Gonzalo Rubalcaba al Tjf, foto di Alessandro Bosio

«Viviamo in un mondo in cui la mentalità maschile è oppressiva nei confronti delle donne, in un mondo folle ci troviamo a combattere per i diritti delle donne. Viviamo in una sorta di medioevo dove l’uomo pensa di poter possedere i loro corpi, e togliere loro la libertà. È invece libertà quella che vogliamo!». I concerti di Fatoumata Diawara non sono mai dei semplici set musicali, ma diventano anche testimonianze di drammi sociali, prese di posizione contro le segregazioni razziali, indignazione verso le miserie di tutte le guerre. Tra i velluti rossi del Regio – ampiamente esaurita da diversi giorni nell’ambito del Torino Jazz Festival, la performance della cantante, attrice e musicista africana non a caso è caduta proprio nel giorno della festa della Liberazione, preceduta da letture partigiane per voce di Sara D’Amario e da una toccante testimonianza di Adriana Cantore – bambina di tredici mesi nel 1944 portata con la mamma nella prigione de “Le Nuove” per ordine dei nazisti. La madre di Adriana conosceva chi aveva ucciso due ufficiali tedeschi nei pressi di Susa, a quaranta chilometri da Torino, ma non rivelò i loro nomi alle Ss che occupavano il famigerato Primo Braccio del carcere.

SUL PALCO Fatoumata, chitarra elettrica a tracolla, un quartetto collaudato ad accompagnarla composto da Juan Finger (basso), Jurandir Santana (chitarra elettrica), Fernando Tejero (tastiere), Willy Ombe (batteria), illuminata da quattro fari e con uno schermo alle spalle che proietta diversi suoi video, propone il suo stile originale che mescola senza soluzione di continuità l’afro beat alla world music, il pop e il funk – con molti estratti dal suo terzo lavoro London k.o, prodotto da Damon Albarn. Bassi pulsanti e synth anni settanta dove la voce roca dell’artista maliana si fa penetrante e a tratti suadente. Chiama il pubblico, lo blandisce, danza frenetica – a diciannove anni si era unita alla compagnia francese di teatro di strada Royale de Luxe con la quale ha girato il mondo prima di iniziare a cantare nei club e nei caffè parigini. Intriga la sua musica fuori dagli schemi, anche quando può sembrare eccessiva o a tratti ridondante, dove le poliritmie si rincorrono. L’Africa – ma non solo – è al centro del suo racconto quando parla di infibulazione nel brano Boloko (dall’album di debutto Fatou), «Oltre 200 milioni di donne nel mondo – racconta – subiscono questa pratica devastante.
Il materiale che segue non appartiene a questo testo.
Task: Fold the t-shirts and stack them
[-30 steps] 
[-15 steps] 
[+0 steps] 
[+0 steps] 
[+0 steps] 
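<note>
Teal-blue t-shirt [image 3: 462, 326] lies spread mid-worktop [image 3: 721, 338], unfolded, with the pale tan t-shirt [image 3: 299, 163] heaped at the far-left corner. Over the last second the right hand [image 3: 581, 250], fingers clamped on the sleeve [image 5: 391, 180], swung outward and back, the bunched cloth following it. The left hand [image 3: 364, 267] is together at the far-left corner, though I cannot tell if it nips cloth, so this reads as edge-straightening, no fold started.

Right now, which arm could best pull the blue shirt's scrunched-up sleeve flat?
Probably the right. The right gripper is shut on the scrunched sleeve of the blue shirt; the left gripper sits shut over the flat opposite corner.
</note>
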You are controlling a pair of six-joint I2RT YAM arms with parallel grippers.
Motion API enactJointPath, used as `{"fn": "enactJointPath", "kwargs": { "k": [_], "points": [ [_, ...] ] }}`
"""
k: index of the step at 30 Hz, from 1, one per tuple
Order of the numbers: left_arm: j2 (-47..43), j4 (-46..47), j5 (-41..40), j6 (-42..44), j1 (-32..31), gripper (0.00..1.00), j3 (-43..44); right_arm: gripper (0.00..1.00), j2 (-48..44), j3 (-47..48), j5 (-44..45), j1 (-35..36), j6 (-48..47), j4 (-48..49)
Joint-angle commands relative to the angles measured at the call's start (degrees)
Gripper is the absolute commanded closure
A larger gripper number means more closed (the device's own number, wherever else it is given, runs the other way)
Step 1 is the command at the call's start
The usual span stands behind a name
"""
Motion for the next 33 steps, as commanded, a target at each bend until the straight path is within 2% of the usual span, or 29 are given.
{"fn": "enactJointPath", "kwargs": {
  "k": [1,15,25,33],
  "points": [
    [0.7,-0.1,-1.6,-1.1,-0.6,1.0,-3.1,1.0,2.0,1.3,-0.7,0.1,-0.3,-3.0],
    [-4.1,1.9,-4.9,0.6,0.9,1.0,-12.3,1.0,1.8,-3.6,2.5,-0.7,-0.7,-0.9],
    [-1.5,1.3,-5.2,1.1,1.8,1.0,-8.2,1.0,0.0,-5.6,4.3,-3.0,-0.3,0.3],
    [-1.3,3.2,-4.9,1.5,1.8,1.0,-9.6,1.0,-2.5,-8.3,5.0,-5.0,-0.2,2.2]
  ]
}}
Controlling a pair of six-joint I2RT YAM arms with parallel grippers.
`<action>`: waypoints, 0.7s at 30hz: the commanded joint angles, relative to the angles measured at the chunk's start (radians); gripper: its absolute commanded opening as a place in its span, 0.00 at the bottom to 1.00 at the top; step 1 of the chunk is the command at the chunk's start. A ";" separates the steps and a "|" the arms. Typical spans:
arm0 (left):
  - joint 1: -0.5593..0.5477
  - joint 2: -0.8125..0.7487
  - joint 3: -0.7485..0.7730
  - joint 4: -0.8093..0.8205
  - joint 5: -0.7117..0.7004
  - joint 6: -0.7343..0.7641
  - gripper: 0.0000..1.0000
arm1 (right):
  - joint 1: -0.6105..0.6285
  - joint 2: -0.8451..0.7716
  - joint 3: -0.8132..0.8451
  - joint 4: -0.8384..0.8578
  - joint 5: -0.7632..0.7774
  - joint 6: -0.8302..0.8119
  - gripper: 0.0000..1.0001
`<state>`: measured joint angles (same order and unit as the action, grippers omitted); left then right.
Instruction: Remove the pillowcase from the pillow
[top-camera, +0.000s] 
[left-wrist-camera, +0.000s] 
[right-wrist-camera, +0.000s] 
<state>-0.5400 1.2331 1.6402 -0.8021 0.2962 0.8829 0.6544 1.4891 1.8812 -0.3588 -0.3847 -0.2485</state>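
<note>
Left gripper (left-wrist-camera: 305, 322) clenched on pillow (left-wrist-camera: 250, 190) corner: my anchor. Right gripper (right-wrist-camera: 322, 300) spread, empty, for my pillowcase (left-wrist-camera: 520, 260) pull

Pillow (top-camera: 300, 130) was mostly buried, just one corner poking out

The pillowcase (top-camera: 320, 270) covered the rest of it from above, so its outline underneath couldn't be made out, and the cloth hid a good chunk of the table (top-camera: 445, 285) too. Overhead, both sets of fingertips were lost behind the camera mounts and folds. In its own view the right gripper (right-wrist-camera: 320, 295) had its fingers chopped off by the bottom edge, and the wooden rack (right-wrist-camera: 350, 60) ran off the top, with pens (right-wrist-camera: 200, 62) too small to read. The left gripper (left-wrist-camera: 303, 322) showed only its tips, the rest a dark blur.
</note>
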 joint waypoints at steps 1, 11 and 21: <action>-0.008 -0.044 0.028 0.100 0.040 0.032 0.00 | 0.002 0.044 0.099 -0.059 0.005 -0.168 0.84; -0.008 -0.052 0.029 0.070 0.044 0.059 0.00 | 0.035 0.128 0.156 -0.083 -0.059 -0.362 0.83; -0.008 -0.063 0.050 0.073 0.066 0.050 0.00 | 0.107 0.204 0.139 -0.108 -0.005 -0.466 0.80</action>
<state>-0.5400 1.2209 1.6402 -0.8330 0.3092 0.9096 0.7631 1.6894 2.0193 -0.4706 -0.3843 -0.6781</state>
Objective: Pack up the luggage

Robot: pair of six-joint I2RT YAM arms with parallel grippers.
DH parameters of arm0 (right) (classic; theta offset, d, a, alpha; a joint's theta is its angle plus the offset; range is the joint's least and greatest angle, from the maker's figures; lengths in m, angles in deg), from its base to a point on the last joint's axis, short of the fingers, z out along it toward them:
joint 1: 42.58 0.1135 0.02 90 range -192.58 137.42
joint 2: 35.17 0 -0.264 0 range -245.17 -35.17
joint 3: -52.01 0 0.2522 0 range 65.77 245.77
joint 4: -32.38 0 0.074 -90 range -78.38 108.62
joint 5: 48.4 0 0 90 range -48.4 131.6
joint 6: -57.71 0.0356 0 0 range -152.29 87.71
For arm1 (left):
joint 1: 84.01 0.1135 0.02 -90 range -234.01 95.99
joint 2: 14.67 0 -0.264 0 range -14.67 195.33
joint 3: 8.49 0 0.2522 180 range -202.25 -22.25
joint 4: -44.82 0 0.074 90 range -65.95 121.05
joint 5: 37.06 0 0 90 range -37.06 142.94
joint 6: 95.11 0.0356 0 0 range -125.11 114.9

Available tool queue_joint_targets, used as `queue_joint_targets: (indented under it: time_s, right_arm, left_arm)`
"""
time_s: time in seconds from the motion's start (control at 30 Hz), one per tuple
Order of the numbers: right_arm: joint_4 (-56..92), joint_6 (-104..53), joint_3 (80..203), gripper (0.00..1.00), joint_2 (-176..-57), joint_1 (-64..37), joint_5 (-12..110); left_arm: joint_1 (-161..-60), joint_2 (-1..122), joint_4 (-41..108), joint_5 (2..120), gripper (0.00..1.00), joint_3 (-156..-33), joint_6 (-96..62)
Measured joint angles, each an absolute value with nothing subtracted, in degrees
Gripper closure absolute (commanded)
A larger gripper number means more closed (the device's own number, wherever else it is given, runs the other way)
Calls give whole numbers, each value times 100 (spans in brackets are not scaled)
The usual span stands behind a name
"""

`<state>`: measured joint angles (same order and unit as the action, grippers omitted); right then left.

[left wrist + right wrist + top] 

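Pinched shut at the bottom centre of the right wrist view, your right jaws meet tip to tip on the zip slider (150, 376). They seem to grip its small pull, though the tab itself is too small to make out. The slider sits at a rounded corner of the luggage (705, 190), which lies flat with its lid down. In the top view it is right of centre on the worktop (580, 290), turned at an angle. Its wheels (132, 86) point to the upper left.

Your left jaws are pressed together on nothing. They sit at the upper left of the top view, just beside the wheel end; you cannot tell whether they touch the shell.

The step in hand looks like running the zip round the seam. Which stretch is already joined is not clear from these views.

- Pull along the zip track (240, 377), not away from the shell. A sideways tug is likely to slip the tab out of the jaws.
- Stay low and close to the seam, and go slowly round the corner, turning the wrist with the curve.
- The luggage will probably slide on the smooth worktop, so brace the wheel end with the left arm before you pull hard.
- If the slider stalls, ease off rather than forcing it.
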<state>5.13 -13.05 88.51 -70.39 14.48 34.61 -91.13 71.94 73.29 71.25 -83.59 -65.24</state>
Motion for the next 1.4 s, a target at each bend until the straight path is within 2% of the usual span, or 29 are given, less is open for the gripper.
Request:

Sapevo che qualcuno doveva iniziare a parlarne per cercare di cambiare la mentalità di migliaia di persone».Standard e inediti per Gonzalo Rubalcaba, le cascate di note di Marta Warelis

QUINDICI nomination ai Grammy award, trenta album alle spalle, collaborazioni infinite, la carriera di Gonzalo Rubalcaba è iniziata a fine anni ottanta grazie a mentori quali Dizzy Gillespie e Charlie Haden. Il musicista cubano è fra i pianisti più quotati nella scena jazz e lo ha dimostrato anche nel live set torinese in trio con due storici collaboratori, il bassista Matt Brewer il batterista cubano Ernesto Simpson. Senso ritmico e fraseggio, in una fusione di standard (A night in Tunisia), traditional e brani originali in un gioco di rimandi e soluzioni innovative dove spiccano anche i momenti in cui Simpson costruisce splendidi interplay con Gonzalo.
UN MONDO sonoro articolato è anche quello della giovane pianista polacca Marta Warelis – con studi ad Amsterdam – di scena al teatro Vittoria per una esibizione solista fatta di delicati equilibri nel campo dell’improvvisazione. Un album all’attivo (A Grain of Earth del 2022), è stata recentemente coinvolta da Dave Douglas nel suo progetto Secular Pswalms. Un’esibizione assorta fra squarci di silenzio e momenti di estrema foga che culminano in progressioni sonore e cascate di note, debitrice in questo degli insegnamenti di maestri come Cecil Taylor.